This stop on the Camino a Ítaca takes us back to the swamps of Northern Florida, aquiring new skill sets and seeing the world through very different eyes. Read the original English below or click over to the published version in Spanish. Tambien se puede ver el original en castellano abajo en PDF.
I’ve always hated snakes. It’s a reaction that is as old as
Eve but my personal dislike for them started when I was almost bitten by a
rattlesnake while fishing with my grandfather in British Columbia. Years later,
hacking through the dense growth in northern Florida with my friend Washington,
every shadow reminded me of my grandfather flinging the rattler into the lake and
watching it writhe as it sank into the pale green deep of the oddly named, Yellow Lake.
I’ve had many jobs in my life, starting at fourteen at Toys ‘R
Us stocking Cabbage Patch dolls during the Christmas holiday rush. I’ve been an all-night radio DJ, a relic in
something called a record store, an English teacher for heavily armed Yemeni
tribesmen and a guitar player behind chicken wire in a bad Country band in northern
Canada, just to name a few. But by far the most demanding job I’ve had was setting
fence posts with Washington.
It was a time when I was between tours and desperately needed
to make some money. I was sitting at the bar after the last gig of the tour, peeling
the labels off my beer bottle in the humidity, when an older man sitting next
to me suggested, “If you’re looking for work and don’t mind getting some
calluses on your hands beyond those on your fingertips, you can come work with
me.”
Northern Florida is about as far away as you can get from Miami.
In smaller towns the racial divide is still illustrated by the train tracks that
run through towns with Indian names like Suwannee, Ocala and Alachua. Early the
next morning I waited by those tracks for Washington to pick me up and get to
work.
Over the next few weeks with him, I learned about more than
just digging ditches. Washington knew exactly where alligators were most likely
to be, as well as the lethal Water Moccasins that made their nests, but he also
knew how to read people and navigate sticky social situations quickly.
“Aren’t you afraid of snakes?” I asked one day as we waded
into yet another swamp. “No,” he replied, “the snakes here ain’t nowhere near as
bad as they were back in ‘Nam.” The fact he was in the war didn’t surprise me.
He was about the right age and a disproportionate amount of Blacks were conscripted.
“When were you drafted?”
“Drafted? Not, me. I wasn’t drafted, I joined up back in 1965.”
“Really? Did you want to go to war?”
“Man, how was I supposed to know there was a war going on!? I
never knew a place called Vietnam existed, let alone the Vietcong. Do you think
those white men were going to tell me I had to go overseas and shoot at them people when I joined?”
I often think of Washington, whose wisdom guided him well but
whose life could have easily had a premature end due to a lack of information, or worse, information that was purposely withheld from him.
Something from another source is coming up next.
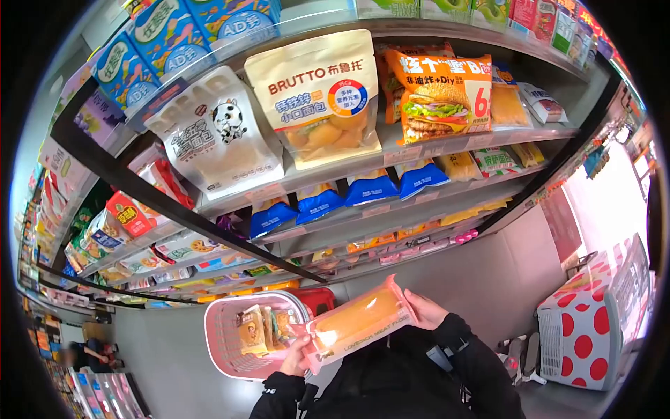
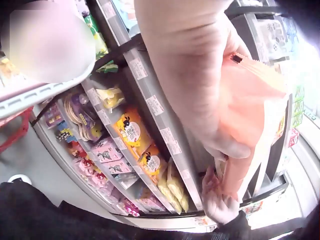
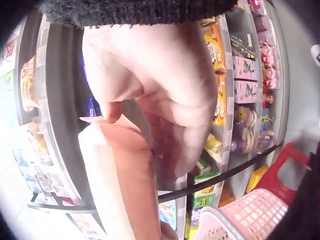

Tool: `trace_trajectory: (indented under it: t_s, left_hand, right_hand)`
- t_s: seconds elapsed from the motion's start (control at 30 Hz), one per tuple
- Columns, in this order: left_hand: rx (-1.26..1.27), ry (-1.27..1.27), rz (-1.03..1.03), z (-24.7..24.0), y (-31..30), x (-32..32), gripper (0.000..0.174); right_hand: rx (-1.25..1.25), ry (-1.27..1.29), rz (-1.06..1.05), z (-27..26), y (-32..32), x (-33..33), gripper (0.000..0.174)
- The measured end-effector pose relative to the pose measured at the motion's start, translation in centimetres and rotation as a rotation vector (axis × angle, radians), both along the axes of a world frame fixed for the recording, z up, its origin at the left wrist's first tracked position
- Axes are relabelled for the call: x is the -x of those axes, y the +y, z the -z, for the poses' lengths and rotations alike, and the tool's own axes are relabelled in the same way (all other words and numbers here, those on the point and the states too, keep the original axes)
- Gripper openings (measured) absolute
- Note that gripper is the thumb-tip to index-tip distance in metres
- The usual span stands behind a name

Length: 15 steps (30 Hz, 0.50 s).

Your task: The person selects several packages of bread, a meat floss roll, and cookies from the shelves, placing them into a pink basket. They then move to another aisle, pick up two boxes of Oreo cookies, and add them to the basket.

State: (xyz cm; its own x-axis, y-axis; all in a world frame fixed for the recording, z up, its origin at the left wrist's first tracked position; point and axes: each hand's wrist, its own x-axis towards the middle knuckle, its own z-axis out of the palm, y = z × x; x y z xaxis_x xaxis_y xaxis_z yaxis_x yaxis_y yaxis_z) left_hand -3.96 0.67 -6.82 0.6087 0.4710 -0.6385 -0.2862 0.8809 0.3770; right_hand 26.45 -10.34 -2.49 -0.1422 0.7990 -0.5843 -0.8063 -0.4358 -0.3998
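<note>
A long packaged bread loaf [image 1: 363, 321] in pink wrapping with a clear window lies across both hands in front of the body, its right end higher in the head view. My left hand [image 1: 296, 357] grips its left end, thumb on top. At the other end, my right hand [image 1: 427, 311] holds the wrapper's edge between thumb and fingers. In the right wrist view the right thumb presses near the crimped seam of the pink wrapper [image 3: 120, 175]. A pink basket [image 1: 218, 349] with several small snack packs [image 1: 255, 329] inside is just left of the left hand.
Shelves [image 1: 391, 155] ahead carry bagged bread, including a cream pouch [image 1: 317, 98] and an orange burger pack [image 1: 443, 98]. A dark shelf post [image 1: 160, 188] slants across at left. At right stands a red-dotted white box [image 1: 583, 335]. Another person [image 1: 91, 355] is far left.
</note>
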Motion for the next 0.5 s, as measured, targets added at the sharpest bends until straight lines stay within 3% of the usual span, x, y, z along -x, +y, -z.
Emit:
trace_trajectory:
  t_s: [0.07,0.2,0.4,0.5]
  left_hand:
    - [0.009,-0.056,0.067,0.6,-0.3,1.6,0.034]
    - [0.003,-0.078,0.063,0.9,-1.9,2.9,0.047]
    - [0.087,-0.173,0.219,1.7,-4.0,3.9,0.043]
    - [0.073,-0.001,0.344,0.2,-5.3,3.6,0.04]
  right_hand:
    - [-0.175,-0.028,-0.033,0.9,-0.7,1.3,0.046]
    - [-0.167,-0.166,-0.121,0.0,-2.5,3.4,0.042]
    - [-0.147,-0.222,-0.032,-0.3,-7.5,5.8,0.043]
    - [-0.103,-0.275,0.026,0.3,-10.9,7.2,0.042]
Then I think of the tanned, smiling people coming back from summer holidays
bragging about how out of touch they have been and how happy they are and I
remember something else Washington told me as he paraphrased the great Muhammad Ali.
“Snakes aren’t mean,
they’re just doing what they gotta do, it's their nature. It’s the Man you got to watch out for. If you
don’t keep informed, his forked tongue will get you bit every time. They’re so
mean they make medicine sick.’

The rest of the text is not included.